Directed Acyclic Graph (DAG)
Hazelcast Jet models computation as a network of tasks connected with data pipes. The pipes are one-way: results of one task are the input of the next task. Since the dataflow must not go in circles, the structure of the network corresponds to the notion of a Directed Acyclic Graph – DAG.
The Word Count Task
Let's take one specific problem, the Word Count, and explain how to
model it as a DAG. In this task we analyze the input consisting of lines
of text and derive a histogram of word frequencies. Let's start from the
single-threaded Java code that solves the problem for a basic data
structure such as an ArrayList
:
List<String> lines = someExistingList();
Map<String, Long> counts = new HashMap<>();
for (String line : lines) {
for (String word : line.toLowerCase().split("\\W+")) {
if (!word.isEmpty()) {
counts.merge(word, 1L, (count, one) -> count + one);
}
}
}
Separate the Steps
Basically, this code does everything in one nested loop. This works for
the local ArrayList
, very efficiently so, but in this form it is not
amenable to auto-parallelization. We need a reactive coding style that
uses lambda functions to specify what to do with the data once it's
there while the framework takes care of passing it to the lambdas. This
leads us to the Pipeline API expression:
Pipeline p = Pipeline.create();
p.readFrom(textSource())
.flatMap(e -> traverseArray(e.getValue().toLowerCase().split("\\W+")))

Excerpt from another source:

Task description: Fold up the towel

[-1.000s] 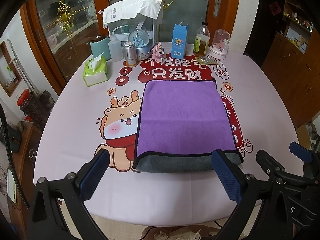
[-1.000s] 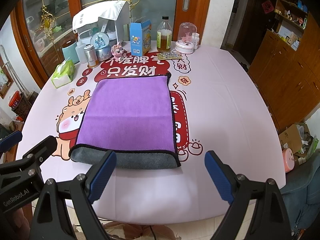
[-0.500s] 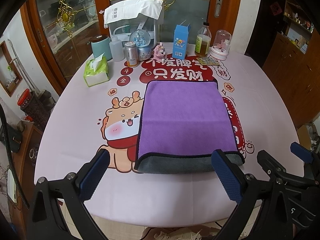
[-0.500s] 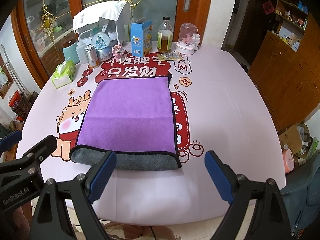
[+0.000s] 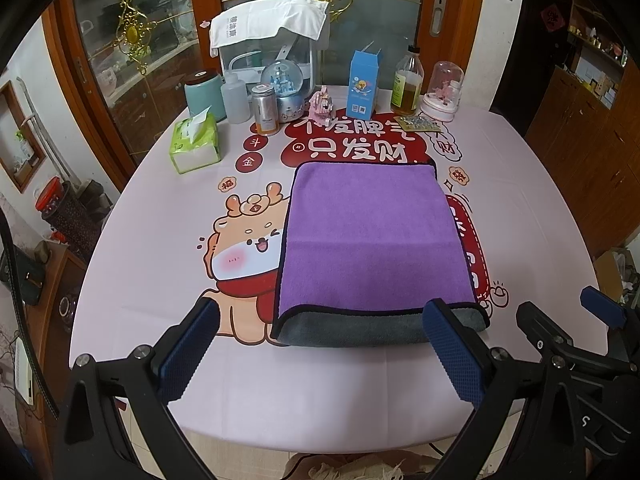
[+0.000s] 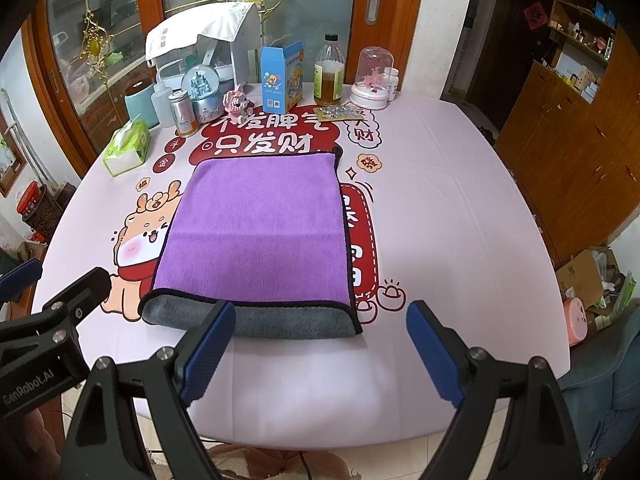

.filter(word -> !word.isEmpty())
.groupingKey(wholeItem())
.aggregate(AggregateOperations.counting())
.writeTo(someSink());
In this form we can clearly identify individual steps taken by the computation:
- read lines from the text source
- flat-map lines into words
- filter out empty words
- group by word, aggregate by counting
- write to the sink
Each Step Becomes a Concurrent Task
Now Jet can set up several concurrent tasks, each receiving the data from the previous task and emitting the results to the next one, and apply our lambda functions as plug-ins:
// Source task
for (String line : textSource.readLines()) {
emit(line);
}
// Flat-mapping task
for (String line : receive()) {
for (String word : flatMapFn.apply(line)) {
emit(word);
}
}
// Filtering task
for (String word : receive()) {
if (filterFn.test(word)) {
emit(word);
}
}
// Aggregating task
Map<String, Long> counts = new HashMap<>();
for (String word : receive()) {
String key = keyFn.apply(word);
counts.merge(key, 1L, (count, one) -> count + one);
}
// finally, when done receiving:
for (Entry<String, Long> keyAndCount : counts.entrySet()) {
emit(keyAndCount);
}
// Sink task
for (Entry<String, Long> e: receive()) {
sink.write(e);
}
Tasks are Connected Into a DAG
The tasks are connected into a cascade, forming the following DAG
(flatMap
and filter
steps get automatically fused into a single
task):
With the computation in this shape, Jet can now easily parallelize it by starting more than one parallel task for a given step. It can also introduce a network connection between tasks, sending the data from one cluster node to the other. This is the basic principle behind Jet's auto-parallelization and distribution.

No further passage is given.